▶ _PROBLEM REQUIREMENTS_: If a line in the material below has the word "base", copy it.

▶ _RECORDED INFORMATION_:
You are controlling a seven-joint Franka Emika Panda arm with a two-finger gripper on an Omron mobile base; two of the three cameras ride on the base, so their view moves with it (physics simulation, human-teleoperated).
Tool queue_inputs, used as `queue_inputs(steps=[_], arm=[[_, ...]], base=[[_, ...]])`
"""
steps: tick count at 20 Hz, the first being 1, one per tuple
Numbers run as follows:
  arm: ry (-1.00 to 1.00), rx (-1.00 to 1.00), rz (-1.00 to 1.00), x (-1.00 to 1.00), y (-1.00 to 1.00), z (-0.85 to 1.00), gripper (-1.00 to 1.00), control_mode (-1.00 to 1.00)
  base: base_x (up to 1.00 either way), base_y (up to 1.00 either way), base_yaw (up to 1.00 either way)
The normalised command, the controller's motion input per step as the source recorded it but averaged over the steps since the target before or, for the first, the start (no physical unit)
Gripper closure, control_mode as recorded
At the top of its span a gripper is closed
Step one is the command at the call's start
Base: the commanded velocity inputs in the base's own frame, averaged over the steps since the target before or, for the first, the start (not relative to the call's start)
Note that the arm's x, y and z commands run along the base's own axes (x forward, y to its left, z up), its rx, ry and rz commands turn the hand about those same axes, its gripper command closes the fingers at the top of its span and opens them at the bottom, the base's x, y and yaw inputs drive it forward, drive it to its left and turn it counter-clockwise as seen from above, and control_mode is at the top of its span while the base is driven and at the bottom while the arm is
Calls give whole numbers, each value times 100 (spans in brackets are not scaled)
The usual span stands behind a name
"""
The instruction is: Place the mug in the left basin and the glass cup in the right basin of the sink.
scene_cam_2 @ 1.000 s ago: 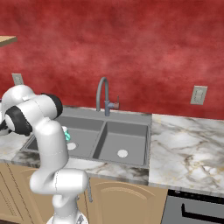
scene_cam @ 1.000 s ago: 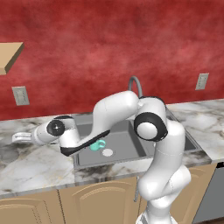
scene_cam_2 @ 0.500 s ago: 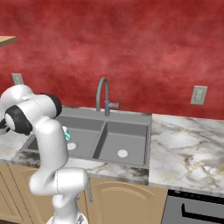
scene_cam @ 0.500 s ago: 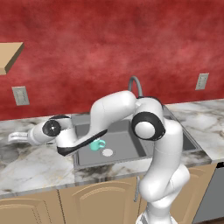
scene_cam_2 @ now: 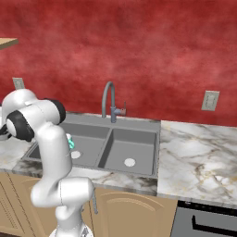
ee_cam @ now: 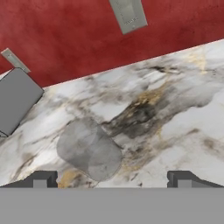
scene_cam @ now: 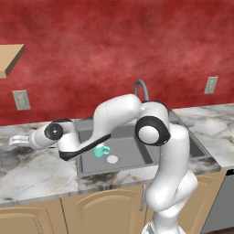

▶ _TASK OUTPUT_:
You are controlling a seven-joint Franka Emika Panda arm with a two-finger gripper on an Omron mobile base; two of the three cameras ride on the base, so their view moves with it (physics simulation, human-teleoperated).
Tool queue_inputs, used as `queue_inputs(steps=[_], arm=[[_, ...]], base=[[_, ...]])`
  base: base_x (up to 1.00 either way), base_y (up to 1.00 either way), base_yaw (up to 1.00 either way)
Base: the commanded velocity inputs in the base's own frame, averaged over the steps since the target before or, for the first, the start (not relative to the call's start)
Note that the arm's x, y and z commands run along the base's own axes (x forward, y to its left, z up), its rx, ry and rz commands turn the hand about those same axes, its gripper command closes the fingers at the top of its span and opens them at the bottom, the base's x, y and yaw inputs drive it forward, drive it to its left and turn it counter-clockwise as seen from above, and control_mode is at the top of its span while the base is driven and at the bottom while the arm is

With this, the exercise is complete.